Quel talent!
Sous des aspects assez classiques et un côté très pur, Norenberc est un petit bijou où chaque décision importe, avec un foisonnement de petites subtilités qui apparaissent au fur et à mesure de la partie.
Il partait pourtant avec moi avec un gros handicap: de la programmation cachée, pas ma tasse de thé...
Mais tout s'imbrique parfaitement pour donner un jeu de marché (aux cours visibles) un peu plus festif que les vendredis noirs de déprime, où l'aspect financier n'est qu'accessoire.
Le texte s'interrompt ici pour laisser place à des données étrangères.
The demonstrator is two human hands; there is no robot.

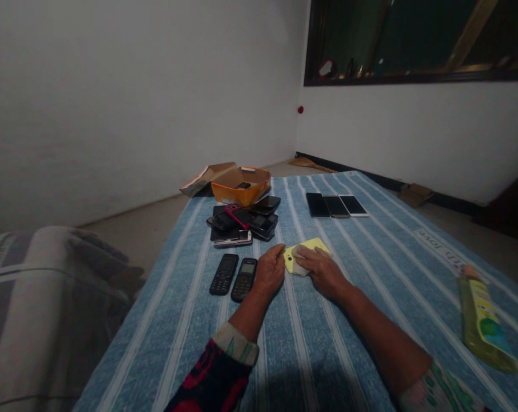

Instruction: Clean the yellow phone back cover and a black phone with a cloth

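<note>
holding the yellow phone (317, 244) over the striped cover (391, 274), i have it right in front of me, between my two hands. my left hand (271, 269) is closed on its left end, fingers pinched in with little gap, though their tips are partly hidden. my right hand (325, 272) has its fingers bent and pressed onto a pale cloth (301, 268), which lies against the phone's face-up side; a small dark square there makes me think that is the back.

i judge this phone to be partway through a wipe: the cloth is on it, and i cannot tell how much of the surface is done. beyond my right hand, a black phone (317, 205), a dark phone (336, 206) and a white phone (353, 206) sit side by side in a neat row; that order suggests to me they are done, but nothing proves it. beyond my left hand is a jumbled pile (237, 220) by the open orange box (240, 194), with something small and dark inside. that heap looks like what is left. two keypad phones, one farther left (224, 275) and one (244, 279) just beside my left wrist, lie apart from it; whether they are done i cannot tell.
</note>
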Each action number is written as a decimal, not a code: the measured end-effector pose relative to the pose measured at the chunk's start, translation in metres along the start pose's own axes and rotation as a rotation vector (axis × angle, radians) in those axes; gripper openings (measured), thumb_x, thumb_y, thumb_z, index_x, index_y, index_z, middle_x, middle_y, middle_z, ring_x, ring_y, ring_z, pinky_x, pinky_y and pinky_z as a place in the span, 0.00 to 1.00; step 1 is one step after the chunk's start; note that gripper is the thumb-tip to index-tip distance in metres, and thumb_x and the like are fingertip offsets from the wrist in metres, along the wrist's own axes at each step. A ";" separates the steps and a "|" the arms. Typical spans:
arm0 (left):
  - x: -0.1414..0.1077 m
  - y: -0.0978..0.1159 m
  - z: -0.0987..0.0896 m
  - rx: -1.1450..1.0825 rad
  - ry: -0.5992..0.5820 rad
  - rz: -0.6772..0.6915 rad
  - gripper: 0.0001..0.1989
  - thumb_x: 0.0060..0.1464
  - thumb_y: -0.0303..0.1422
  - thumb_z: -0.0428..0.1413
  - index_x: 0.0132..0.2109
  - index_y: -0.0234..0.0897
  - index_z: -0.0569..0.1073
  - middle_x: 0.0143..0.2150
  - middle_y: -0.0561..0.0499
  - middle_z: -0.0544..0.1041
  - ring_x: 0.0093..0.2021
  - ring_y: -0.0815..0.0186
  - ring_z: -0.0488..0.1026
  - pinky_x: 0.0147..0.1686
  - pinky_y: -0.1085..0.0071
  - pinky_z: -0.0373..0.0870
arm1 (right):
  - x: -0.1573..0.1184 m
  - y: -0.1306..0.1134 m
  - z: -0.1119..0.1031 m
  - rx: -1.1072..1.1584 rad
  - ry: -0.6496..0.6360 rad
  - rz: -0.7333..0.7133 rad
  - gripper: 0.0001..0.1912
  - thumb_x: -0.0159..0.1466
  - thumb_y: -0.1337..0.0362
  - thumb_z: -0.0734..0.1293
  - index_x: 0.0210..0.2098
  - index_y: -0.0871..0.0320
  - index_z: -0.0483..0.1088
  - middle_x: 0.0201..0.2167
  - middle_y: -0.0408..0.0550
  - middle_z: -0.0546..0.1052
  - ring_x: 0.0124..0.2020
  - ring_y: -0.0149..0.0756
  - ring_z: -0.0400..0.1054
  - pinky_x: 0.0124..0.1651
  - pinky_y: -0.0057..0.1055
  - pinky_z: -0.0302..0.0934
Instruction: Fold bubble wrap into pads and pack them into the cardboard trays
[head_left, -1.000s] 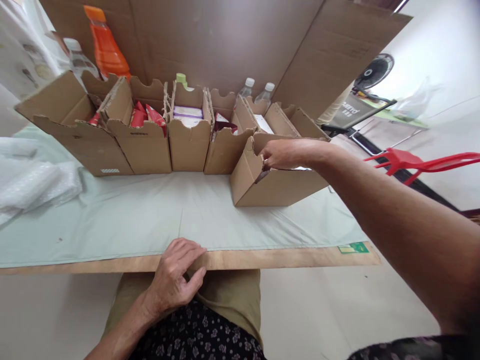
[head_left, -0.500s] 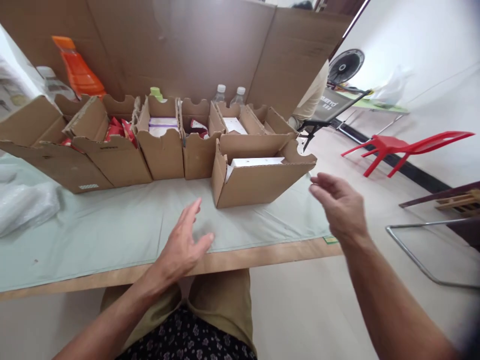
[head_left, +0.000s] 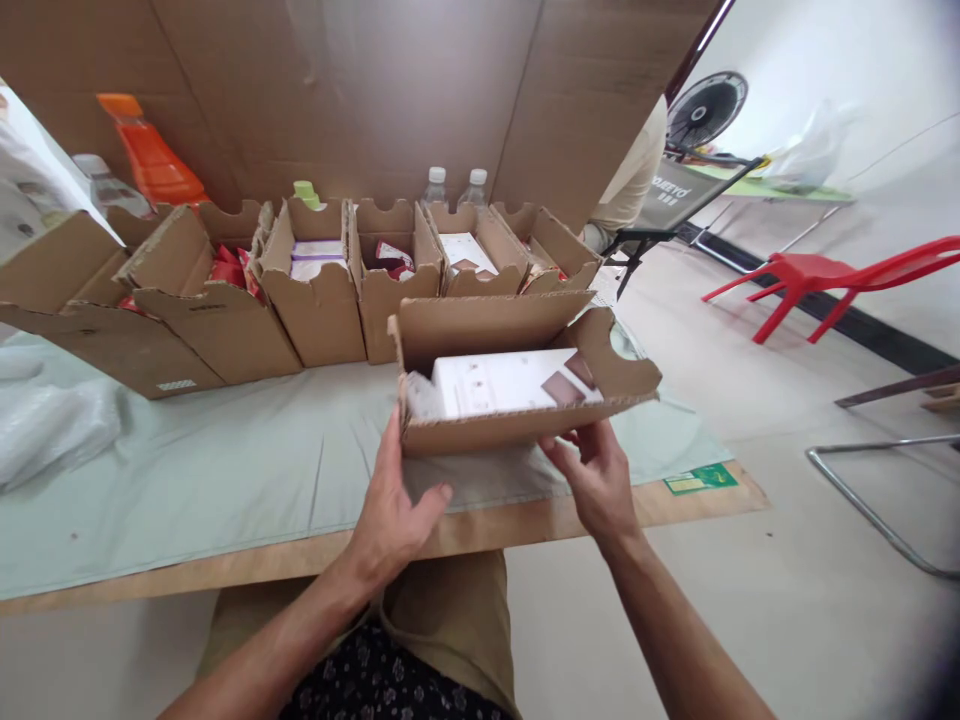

Il trouve aussi d'une manière assez mystérieuse une solution au problème du nombre croissant d'actions par tour, qui d'une certaine manière se tient par:
la pénurie des ressources;
les prix et l'argent.
Rien ne sert d'avoir la plus grosse (équipe de marchands), l'important est de pouvoir s'en servir efficacement!
Le look n'est pas pour me déplaire, ce qui ne gâche rien! Après Hansa Teutonica l'année dernière (dans un style bien différent), Andreas Steding réussit à produire cette année aussi un jeu à la fois ouvert et passionnant.
A 3 joueurs, tout l'esprit du jeu est présent tout en étant rapide. J'ai hâte de découvrir à plus (même si cela risque de nuire à la visibilité)!